Transparência sólida ou gasosa?

Tivemos, nos últimos dias, mais um terramoto na credibilidade do serviço público. Um conjunto de altos quadros do Estado foi indiciado pela prática de crimes que têm em comum a possível utilização das suas funções públicas de alto nível para benefício pessoal. Mesmo apesar de todos serem sempre inocentes até trânsito em julgado, as acusações assumem a gravidade extrema dos crimes de corrupção, tráfico de influências ou lavagem de dinheiro.

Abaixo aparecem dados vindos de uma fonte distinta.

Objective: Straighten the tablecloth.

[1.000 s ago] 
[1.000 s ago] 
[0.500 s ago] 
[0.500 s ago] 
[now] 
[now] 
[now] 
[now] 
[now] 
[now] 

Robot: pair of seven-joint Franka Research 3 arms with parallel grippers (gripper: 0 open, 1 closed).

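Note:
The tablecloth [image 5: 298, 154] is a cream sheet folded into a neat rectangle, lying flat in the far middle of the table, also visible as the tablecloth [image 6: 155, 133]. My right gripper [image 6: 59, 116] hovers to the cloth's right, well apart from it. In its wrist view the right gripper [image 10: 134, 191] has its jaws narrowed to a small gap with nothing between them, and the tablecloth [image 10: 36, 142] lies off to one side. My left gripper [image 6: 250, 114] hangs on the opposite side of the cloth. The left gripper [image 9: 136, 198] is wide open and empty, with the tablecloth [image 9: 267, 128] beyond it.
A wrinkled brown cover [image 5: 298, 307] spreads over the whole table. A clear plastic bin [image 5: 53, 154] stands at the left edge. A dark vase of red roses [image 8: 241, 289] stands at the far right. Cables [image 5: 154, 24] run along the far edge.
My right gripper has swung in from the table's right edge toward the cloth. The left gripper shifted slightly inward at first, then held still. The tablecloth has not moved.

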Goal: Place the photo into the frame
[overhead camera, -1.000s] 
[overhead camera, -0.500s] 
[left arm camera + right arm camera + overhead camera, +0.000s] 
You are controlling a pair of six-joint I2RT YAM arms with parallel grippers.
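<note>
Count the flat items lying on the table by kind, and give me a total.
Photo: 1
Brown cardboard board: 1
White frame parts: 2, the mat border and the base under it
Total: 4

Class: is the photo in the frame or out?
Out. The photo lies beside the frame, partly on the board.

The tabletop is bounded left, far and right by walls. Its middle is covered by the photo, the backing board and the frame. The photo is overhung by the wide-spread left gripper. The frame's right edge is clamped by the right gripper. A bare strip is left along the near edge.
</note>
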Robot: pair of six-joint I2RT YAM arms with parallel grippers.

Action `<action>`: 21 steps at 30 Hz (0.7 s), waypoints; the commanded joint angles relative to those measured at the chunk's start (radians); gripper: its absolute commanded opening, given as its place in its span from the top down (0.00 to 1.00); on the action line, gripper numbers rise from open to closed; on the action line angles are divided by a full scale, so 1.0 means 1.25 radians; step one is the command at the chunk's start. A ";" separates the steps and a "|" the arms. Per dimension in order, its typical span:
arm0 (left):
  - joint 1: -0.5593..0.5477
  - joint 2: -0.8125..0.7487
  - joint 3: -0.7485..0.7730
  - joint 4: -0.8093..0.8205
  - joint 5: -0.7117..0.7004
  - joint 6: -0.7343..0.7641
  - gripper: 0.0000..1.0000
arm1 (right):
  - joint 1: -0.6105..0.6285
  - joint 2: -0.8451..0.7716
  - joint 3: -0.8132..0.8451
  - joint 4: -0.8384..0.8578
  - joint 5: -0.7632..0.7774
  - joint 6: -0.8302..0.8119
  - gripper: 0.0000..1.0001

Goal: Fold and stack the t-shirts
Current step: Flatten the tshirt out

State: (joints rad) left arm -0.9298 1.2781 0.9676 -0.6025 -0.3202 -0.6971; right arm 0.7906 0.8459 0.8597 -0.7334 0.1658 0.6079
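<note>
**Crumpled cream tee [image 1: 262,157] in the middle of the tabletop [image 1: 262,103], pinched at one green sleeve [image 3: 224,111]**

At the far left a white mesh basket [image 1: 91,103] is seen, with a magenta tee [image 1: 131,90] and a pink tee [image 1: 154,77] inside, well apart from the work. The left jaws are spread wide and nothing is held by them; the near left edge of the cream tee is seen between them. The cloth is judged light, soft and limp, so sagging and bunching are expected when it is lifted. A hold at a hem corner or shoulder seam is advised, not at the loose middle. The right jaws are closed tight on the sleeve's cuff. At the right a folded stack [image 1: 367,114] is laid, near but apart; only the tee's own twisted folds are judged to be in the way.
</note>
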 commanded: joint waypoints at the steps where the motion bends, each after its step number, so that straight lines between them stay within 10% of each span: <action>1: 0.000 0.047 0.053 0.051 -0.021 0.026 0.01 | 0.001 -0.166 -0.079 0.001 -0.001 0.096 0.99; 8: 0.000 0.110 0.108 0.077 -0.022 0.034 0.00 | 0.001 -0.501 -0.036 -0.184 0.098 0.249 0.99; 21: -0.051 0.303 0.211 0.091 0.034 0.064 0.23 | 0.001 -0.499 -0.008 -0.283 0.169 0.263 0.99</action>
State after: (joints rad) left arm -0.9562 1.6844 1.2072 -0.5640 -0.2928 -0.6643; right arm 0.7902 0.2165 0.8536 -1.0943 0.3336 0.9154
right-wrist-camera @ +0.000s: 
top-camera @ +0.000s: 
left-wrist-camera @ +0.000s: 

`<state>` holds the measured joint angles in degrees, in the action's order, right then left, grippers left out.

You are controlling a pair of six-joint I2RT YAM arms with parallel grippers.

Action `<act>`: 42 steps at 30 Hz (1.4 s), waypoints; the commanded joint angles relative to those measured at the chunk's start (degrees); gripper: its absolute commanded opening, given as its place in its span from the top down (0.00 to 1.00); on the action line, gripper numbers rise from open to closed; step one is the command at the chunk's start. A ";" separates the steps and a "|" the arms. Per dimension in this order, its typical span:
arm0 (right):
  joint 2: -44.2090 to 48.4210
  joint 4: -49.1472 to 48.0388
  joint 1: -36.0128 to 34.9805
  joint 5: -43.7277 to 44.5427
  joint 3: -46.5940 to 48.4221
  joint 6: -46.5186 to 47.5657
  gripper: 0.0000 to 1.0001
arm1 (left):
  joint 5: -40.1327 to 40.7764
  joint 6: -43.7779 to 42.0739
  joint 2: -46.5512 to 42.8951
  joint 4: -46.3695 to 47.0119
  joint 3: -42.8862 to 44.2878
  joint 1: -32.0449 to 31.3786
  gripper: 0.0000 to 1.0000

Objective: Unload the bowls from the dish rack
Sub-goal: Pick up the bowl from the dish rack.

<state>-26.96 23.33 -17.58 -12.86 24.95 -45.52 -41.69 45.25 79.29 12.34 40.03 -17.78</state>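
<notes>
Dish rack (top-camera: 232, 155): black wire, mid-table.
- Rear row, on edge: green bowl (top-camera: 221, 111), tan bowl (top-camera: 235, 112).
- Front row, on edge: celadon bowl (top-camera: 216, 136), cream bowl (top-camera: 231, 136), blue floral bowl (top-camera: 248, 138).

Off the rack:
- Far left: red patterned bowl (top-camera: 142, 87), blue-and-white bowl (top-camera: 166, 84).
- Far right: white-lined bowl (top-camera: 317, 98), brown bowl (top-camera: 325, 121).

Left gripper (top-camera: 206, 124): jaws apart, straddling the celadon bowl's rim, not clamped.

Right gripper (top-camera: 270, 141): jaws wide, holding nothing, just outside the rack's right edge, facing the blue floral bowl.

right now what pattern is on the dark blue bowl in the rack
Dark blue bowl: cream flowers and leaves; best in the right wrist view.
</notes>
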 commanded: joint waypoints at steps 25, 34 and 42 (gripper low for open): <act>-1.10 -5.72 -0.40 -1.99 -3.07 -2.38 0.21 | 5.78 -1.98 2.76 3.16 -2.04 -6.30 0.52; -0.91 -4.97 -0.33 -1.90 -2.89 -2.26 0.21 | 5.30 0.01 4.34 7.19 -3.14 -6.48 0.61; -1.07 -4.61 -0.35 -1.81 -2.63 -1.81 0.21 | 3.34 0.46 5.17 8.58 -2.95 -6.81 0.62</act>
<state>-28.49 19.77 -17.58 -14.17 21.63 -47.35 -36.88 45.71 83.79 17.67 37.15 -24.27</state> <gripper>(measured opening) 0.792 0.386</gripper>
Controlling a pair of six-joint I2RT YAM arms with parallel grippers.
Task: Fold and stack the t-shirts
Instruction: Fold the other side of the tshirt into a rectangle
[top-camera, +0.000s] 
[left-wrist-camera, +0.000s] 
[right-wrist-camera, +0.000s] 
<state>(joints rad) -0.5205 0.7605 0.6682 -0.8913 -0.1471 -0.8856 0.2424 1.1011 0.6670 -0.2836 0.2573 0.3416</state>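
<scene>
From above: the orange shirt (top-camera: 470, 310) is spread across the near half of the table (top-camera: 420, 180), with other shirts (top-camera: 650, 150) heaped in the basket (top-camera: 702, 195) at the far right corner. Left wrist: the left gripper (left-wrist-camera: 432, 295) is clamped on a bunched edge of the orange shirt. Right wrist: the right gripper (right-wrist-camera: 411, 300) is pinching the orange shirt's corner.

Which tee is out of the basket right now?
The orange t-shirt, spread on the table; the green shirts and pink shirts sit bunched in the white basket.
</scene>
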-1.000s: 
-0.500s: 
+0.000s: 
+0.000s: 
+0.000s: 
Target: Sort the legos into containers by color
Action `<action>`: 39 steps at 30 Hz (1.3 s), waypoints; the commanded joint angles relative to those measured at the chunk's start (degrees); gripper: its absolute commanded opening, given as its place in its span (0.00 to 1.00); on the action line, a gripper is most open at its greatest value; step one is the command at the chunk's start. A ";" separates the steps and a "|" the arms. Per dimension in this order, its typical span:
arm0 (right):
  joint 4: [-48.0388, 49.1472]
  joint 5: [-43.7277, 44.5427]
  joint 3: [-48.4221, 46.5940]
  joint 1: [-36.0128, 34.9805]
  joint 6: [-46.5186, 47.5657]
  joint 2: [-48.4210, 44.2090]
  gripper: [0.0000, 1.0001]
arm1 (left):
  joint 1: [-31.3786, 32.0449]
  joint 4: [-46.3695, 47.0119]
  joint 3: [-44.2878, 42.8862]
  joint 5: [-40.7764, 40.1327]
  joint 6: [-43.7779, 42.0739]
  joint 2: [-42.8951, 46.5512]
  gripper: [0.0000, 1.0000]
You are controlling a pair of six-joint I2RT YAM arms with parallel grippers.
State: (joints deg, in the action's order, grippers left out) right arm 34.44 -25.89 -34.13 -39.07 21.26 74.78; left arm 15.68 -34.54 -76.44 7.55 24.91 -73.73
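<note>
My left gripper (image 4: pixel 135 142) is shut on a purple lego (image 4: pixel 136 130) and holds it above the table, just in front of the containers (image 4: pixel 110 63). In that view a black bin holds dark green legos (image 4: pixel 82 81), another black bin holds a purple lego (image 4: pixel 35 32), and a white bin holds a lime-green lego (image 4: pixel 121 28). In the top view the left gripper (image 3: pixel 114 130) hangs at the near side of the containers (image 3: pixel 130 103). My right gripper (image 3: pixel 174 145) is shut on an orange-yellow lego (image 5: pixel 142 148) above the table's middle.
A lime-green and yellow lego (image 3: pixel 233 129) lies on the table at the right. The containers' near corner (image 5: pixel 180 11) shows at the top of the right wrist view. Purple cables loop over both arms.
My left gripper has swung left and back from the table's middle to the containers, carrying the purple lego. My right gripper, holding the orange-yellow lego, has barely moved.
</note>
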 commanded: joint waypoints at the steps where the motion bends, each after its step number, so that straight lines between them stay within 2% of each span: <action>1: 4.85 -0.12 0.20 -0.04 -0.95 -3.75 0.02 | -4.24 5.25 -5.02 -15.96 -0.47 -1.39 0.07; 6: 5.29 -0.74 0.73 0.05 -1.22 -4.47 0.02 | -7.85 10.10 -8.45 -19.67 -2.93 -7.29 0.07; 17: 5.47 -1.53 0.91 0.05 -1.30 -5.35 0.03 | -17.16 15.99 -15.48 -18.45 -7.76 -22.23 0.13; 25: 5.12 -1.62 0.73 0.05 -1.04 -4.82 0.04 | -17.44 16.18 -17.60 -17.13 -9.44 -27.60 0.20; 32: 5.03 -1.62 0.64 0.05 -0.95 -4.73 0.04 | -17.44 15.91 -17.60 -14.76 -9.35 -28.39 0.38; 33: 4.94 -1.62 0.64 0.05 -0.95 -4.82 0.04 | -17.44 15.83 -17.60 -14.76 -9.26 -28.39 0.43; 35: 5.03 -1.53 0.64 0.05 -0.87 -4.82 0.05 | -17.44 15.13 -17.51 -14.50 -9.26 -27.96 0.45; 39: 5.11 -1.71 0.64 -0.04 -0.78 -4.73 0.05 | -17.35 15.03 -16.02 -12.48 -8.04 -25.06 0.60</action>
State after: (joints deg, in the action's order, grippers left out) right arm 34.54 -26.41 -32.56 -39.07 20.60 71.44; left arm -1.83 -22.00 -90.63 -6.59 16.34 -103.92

Todos aqueles que, até agora, têm sido referenciados estão abrangidos num já idoso e ultrapassado regime legal de incompatibilidades e de registo de interesses e de património que, do ponto de vista formal pareceria ser suficiente para não só limitar a prática de actividades fraudulentas como até de as detectar.

Não é assim. E não é assim desde há bastantes anos como é evidente. O sistema actual de depósito documental de declarações de rendimentos e de patrimónios não se coaduna com a transparência e eficácia dos sistemas de informação actuais. E à falência de um sistema antiquado de registo de interesses e de património somou-se agora um regime de atribuição de vistos gold com um potencial de corrupção ao qual não foram associados novos mecanismos de controlo eficazes e imperativos.

Ao se ter criado (e a meu ver muito bem) este novo regime de vistos gold não se foi capaz, por esquecimento, negligência ou desinteresse de associar alguns princípios que, não sendo sequer novos, poderiam ter feito toda a diferença especialmente quando as fragilidades deste novo regime aguçaram os apetites dos que vivem, e algumas vezes saltam, na fronteira entre o interesse público e os privados.

Sendo certo que o crime, e neste caso a corrupção, ultrapassa sempre as previsões legais há todavia muito a fazer na identificação das situações susceptiveis e potenciais de prática criminosa. E neste aspecto, o legislador português e a administração pública têm o trabalho muito, mas mesmo muito atrasado.

Não entrando na evidente necessidade de voltar a discutir (e mais que a discutir, a decidir) se a consequência do enriquecimento ilícito deve ser criminal ou apenas fiscal (mas que se decida e se aja em conformidade), recordo apenas um dos princípios constantes de uma recomendação do Conselho de Prevenção da Corrupção (a entidade administrativa independente que funciona junto do Tribunal de Contas e tem como fim desenvolver, nos termos da lei, uma actividade de âmbito nacional no domínio da prevenção da corrupção e infracções conexas), que aponta para a subscrição, por todos os decisores, de declarações de inexistência de conflitos de interesse relativamente a cada procedimento que lhe seja confiado no âmbito das suas funções e no qual, de algum modo, tenha influência.

Não será normal que, dessa forma, um membro do Governo, um deputado, um autarca, um director-geral, antes de tomar decisões concretas nos informe, a todos nós cidadãos interessados, da sua total, ou não, imparcialidade na decisão ou no processo em que vai intervir? Ou será que nos querem fazer crer que a transparência não pode ser conciliada com a eficácia?

Voltando a reforçar a ideia de que todos são sempre inocentes até trânsito em julgado transmito uma palavra de satisfação pela capacidade de actuação dos órgãos de investigação criminal não apenas perante crimes comuns e de mais fácil investigação e acção, mas também em situações muito mais sensíveis e de Estado. O nosso país precisa de sentir que o Estado funciona de acordo com os princípios do Estado de Direito.